- **WHAT YOU WILL DO**
Going down the data below, set down exactly the line with "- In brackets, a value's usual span" and each line after it through the line with "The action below"; no other lines.

Stored data entries:
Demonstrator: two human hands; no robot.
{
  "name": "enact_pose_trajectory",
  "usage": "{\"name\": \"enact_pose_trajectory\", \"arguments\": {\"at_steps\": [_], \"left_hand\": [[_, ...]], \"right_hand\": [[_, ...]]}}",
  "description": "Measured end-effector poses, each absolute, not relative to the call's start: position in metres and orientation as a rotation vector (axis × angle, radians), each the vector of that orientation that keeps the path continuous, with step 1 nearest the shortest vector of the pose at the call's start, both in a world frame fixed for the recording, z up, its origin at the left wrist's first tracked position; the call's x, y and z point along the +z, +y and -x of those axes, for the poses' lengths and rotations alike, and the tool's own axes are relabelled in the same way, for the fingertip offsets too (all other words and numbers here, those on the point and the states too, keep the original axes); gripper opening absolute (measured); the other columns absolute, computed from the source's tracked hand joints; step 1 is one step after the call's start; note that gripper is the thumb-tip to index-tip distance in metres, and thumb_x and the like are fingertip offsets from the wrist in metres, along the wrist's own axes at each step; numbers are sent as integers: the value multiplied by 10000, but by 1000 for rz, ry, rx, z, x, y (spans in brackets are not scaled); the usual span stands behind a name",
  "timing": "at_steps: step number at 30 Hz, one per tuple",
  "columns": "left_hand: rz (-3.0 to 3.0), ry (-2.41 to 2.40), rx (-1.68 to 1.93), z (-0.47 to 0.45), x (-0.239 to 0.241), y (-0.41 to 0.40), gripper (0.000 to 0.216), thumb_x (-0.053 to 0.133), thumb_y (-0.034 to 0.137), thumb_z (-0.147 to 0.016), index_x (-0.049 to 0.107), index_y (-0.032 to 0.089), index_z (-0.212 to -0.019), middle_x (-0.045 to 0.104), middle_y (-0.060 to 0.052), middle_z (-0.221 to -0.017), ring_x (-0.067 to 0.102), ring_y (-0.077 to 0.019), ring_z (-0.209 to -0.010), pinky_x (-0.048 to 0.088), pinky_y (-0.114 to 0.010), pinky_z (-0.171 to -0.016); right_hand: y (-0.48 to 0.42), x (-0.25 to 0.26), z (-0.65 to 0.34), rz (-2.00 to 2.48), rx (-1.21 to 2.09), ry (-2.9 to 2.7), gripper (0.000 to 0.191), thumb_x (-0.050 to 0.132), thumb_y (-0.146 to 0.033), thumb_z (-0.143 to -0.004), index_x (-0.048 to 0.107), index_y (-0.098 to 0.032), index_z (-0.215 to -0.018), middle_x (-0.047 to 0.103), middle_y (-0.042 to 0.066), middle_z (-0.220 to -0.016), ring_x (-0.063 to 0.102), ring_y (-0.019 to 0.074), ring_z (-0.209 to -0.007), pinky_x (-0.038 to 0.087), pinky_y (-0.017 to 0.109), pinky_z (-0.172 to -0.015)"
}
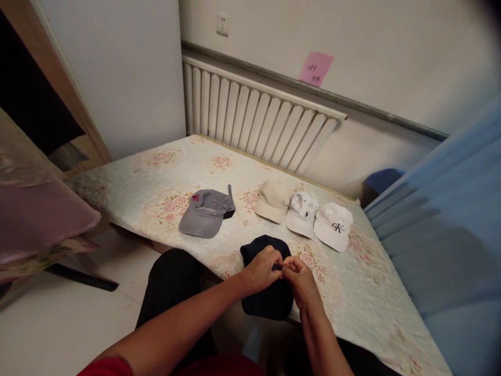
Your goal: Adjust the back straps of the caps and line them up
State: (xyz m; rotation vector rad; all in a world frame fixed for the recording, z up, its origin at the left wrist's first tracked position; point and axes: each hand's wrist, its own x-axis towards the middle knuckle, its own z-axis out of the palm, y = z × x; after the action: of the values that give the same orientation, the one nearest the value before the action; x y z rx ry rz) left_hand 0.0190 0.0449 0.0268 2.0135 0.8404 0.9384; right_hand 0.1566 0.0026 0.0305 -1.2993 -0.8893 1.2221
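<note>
A dark navy or black baseball cap (pixel 268 305) lies at the near edge of the flowered bed cover, its lower part reaching past the edge. Over its middle, my left hand (pixel 259 269) has thumb and fingers pinched on a small part of the cap. From the other side my right hand (pixel 304 282) pinches at the same spot, fingertips almost meeting the left ones. What exactly the fingertips grip is hidden. Left of the dark cap lies a grey cap (pixel 205 214), its strap end sticking up.
Beyond my hands a beige cap (pixel 272 201), a white cap with a small dark emblem (pixel 301 214) and a white cap with letters (pixel 333 226) sit in a row. A radiator (pixel 250 109) stands behind the bed (pixel 144 180). A blue curtain (pixel 446 230) hangs at right.
</note>
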Motion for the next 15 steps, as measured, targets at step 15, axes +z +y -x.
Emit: {"name": "enact_pose_trajectory", "arguments": {"at_steps": [15], "left_hand": [[-1946, 967, 980, 19, 32, 40, 236, 571, 212, -743, 552, 200, -978, 557, -25, -890, 526, -150, -771, 403, -275, -733]], "right_hand": [[2, 33, -168, 1221, 1269, -799, 209, 748, -196, -564, 606, -189, -717, 630, -21, -588, 556, 118, -528, 419, 234, -528]]}}
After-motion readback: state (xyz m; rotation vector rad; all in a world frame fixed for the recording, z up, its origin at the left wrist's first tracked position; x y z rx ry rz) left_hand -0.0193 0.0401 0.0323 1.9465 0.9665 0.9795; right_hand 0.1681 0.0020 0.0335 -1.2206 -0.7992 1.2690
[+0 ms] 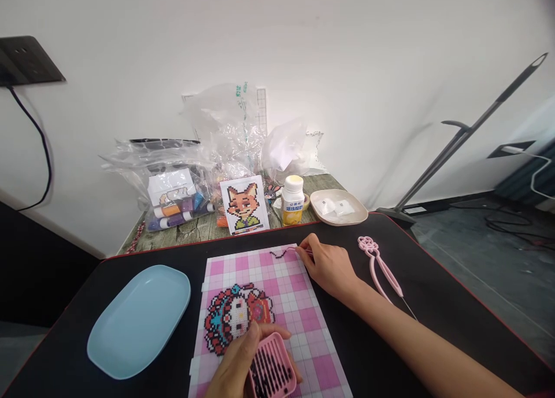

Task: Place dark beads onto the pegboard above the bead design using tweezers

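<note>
My left hand (237,363) is closed around a small pink slotted bead tray (274,366), which has rows of black beads in its grooves. It is in front of the pegboard (303,323) with pink and white checks. On the board lies a bead picture (238,314) of a white-faced character in red, black and turquoise. My right hand (327,262) pinches a thin pink tool (293,249) at the board's far right corner. A short row of dark beads (276,255) shows at the tool's tip; whether they touch the board I cannot tell.
At left lies a light blue tray (141,323). Flower-topped pink tweezers (381,271) rest right of my forearm. Along the back stand plastic bags (173,196), a fox picture card (245,206), a yellow-labelled bottle (293,201) and a cream dish (344,218).
</note>
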`<state>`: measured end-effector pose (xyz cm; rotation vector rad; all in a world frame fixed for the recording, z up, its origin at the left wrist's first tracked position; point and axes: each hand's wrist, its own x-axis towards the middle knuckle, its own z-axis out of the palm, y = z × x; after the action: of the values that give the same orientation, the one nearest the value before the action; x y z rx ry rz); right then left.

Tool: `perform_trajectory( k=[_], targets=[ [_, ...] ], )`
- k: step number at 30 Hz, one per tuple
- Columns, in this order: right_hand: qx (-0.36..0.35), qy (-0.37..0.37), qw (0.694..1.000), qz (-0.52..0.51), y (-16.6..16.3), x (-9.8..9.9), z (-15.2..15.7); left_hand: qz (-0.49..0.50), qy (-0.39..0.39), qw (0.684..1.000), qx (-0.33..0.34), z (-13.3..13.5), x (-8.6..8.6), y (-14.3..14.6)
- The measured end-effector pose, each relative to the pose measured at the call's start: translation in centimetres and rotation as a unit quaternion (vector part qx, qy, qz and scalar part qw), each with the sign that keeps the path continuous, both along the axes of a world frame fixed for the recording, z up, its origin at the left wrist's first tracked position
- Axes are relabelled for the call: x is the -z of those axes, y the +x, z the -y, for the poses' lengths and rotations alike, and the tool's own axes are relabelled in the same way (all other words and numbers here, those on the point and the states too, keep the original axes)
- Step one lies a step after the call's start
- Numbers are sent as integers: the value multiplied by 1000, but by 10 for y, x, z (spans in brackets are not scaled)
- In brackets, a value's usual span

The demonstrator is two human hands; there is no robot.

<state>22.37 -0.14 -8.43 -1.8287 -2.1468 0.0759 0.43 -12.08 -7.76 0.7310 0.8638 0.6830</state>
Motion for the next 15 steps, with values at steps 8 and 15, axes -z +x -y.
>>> perform_trajectory(
  k=[8,15],
  targets=[
    [3,-8,1000,-4,-1,-2,0,8,-13,1000,0,-1,-1,1],
    [0,0,1000,4,0,0,0,7,-8,1000,-4,-2,-3,2]
  ],
)
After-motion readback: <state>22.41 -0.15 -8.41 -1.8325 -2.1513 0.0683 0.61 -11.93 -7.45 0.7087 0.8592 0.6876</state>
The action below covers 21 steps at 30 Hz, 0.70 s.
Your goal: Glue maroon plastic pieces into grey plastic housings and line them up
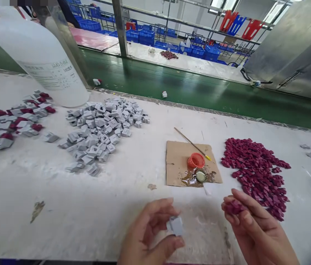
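Right up front, a grey block (175, 225) is held low over the bench (133, 176) by the left grip (150, 232), thumb and fingertips clamped on it from opposite sides; across to the right, a maroon piece (235, 207) is pinched in the right grip (257, 226), fingers and thumb closed on it. Both are judged light and stiff, hard plastic by the look, so no crushing need be feared under a modest squeeze. The grey block is best taken by its flat opposite sides; the maroon piece, small and uneven, is better pinched by its outer edges, since it could easily be twisted loose. Just beyond, a wet-looking patch is seen on a cardboard sheet (174, 154), a bottle cap (201, 176) and a red cup (196, 161) set there and a thin stick (191, 142) laid across; if skin were wetted by it, the hold could be made slippery. A maroon heap (249, 152) is spread to the right, a grey heap (108, 125) to the left, farther back, and behind them all, the bench is bordered by a green belt (133, 77).
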Tool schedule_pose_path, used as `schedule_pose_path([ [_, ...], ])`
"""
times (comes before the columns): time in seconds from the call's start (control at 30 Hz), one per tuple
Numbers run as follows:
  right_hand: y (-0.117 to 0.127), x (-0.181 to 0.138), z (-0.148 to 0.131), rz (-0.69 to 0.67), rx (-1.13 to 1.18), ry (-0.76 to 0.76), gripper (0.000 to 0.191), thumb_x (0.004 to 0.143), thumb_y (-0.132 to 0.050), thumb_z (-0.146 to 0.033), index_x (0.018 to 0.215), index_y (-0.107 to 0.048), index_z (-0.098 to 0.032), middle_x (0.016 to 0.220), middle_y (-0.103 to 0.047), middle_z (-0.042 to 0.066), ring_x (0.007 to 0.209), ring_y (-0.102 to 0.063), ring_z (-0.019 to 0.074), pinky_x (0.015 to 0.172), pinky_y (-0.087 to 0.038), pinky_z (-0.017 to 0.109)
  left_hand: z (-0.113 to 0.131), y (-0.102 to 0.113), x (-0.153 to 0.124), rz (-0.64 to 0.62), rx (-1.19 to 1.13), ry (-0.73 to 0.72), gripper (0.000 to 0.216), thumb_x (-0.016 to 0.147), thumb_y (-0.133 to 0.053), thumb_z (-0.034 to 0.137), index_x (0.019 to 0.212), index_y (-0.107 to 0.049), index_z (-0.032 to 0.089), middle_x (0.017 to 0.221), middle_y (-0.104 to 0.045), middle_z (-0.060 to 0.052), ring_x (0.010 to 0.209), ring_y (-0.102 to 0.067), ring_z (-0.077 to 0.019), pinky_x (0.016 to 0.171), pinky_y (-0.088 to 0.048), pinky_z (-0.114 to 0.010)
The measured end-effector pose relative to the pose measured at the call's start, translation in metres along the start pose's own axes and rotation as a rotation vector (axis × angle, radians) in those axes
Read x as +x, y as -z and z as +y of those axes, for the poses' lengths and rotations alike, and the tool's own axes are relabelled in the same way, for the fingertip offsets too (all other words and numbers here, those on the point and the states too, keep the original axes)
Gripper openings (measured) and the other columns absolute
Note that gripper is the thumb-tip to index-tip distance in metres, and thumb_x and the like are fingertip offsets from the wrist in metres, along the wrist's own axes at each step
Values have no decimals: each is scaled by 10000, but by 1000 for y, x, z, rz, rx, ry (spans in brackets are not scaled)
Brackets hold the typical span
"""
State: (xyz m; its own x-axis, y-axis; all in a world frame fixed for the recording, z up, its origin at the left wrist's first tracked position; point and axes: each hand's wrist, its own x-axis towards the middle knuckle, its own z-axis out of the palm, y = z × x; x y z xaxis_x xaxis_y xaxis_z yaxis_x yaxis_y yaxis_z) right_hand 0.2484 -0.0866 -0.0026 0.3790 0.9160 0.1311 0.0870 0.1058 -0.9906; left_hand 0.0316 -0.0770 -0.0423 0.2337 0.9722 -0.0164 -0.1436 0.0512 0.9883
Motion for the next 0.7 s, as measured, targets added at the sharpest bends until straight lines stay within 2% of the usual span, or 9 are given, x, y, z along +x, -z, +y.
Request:
schedule_pose_path([
  [0.07,-4,2,-1,4,30,-3,129,765,-802,-387,863,-773,-307,770,-750,55,592,-720,196,494,-601,190,1,0,0,11,133,-106,292,835,-730,290,1117,-655,296,992,-712,-57,922,-716,-176,795,-614,-258],
  [0.13,-4,1,0,-8,58,15,101,773,-800,-379,856,-772,-328,820,-757,30,630,-725,180,513,-602,184,1,-1,0,2,270,-238,184,833,-709,174,982,-685,280,1043,-677,-52,929,-702,-163,809,-605,-248],
  [0.23,0,-2,4,-19,-37,101,101,825,-761,-347,925,-757,-359,904,-756,-6,743,-725,153,580,-607,190,-1,-2,-2,-4,383,-358,169,914,-594,139,969,-672,279,1133,-644,-36,946,-696,-112,837,-573,-178],
  [0.33,3,-2,5,22,-327,244,148,857,-721,-250,980,-741,-330,951,-731,-14,867,-694,142,686,-594,205,-4,-2,-5,-35,449,-380,204,964,-511,144,1034,-652,272,1135,-660,-32,961,-697,-82,846,-543,-110],
  [0.47,0,13,7,17,-618,452,241,870,-675,-138,1050,-702,-297,1000,-702,-9,928,-654,166,828,-544,308,-6,3,-6,-133,537,-423,247,935,-573,163,1169,-610,234,1211,-674,-68,1055,-690,-121,915,-529,-131],
  [0.57,-2,29,11,-57,-746,612,249,876,-657,-99,1053,-689,-271,982,-700,5,915,-643,182,869,-498,363,-6,4,-5,-93,553,-400,233,983,-495,221,1184,-602,269,1232,-681,-45,1073,-687,-127,940,-537,-178],
  [0.7,-4,41,14,-102,-839,694,257,873,-648,-66,1046,-679,-254,985,-698,16,911,-638,185,841,-498,357,-3,0,-4,-14,616,-338,243,968,-509,399,1174,-578,290,1039,-712,-14,913,-720,-119,820,-572,-147],
])
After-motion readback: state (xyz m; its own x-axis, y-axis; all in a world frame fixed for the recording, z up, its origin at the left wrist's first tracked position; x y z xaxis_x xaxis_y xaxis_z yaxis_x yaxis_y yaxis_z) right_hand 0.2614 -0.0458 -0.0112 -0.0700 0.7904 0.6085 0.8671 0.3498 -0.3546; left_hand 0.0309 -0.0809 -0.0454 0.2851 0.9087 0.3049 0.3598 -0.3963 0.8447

- **EXERCISE OUTPUT**
- In brackets, a value's usual span

The demonstrator is two human hands; there is no robot.

<state>22.37 -0.14 -8.43 -1.8287 -2.1468 0.0759 0.43 -12.08 -7.76 0.7310 0.8638 0.6830</state>
Motion for the next 15 steps, with values at steps 8 and 15, axes -z +x -y.
>>> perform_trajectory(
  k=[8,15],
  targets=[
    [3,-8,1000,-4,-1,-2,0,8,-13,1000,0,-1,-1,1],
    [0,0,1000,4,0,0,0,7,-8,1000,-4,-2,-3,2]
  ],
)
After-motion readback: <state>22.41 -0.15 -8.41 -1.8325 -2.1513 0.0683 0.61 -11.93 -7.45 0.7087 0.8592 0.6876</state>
The action below covers 21 steps at 30 Hz, 0.70 s.

The required output is now complete.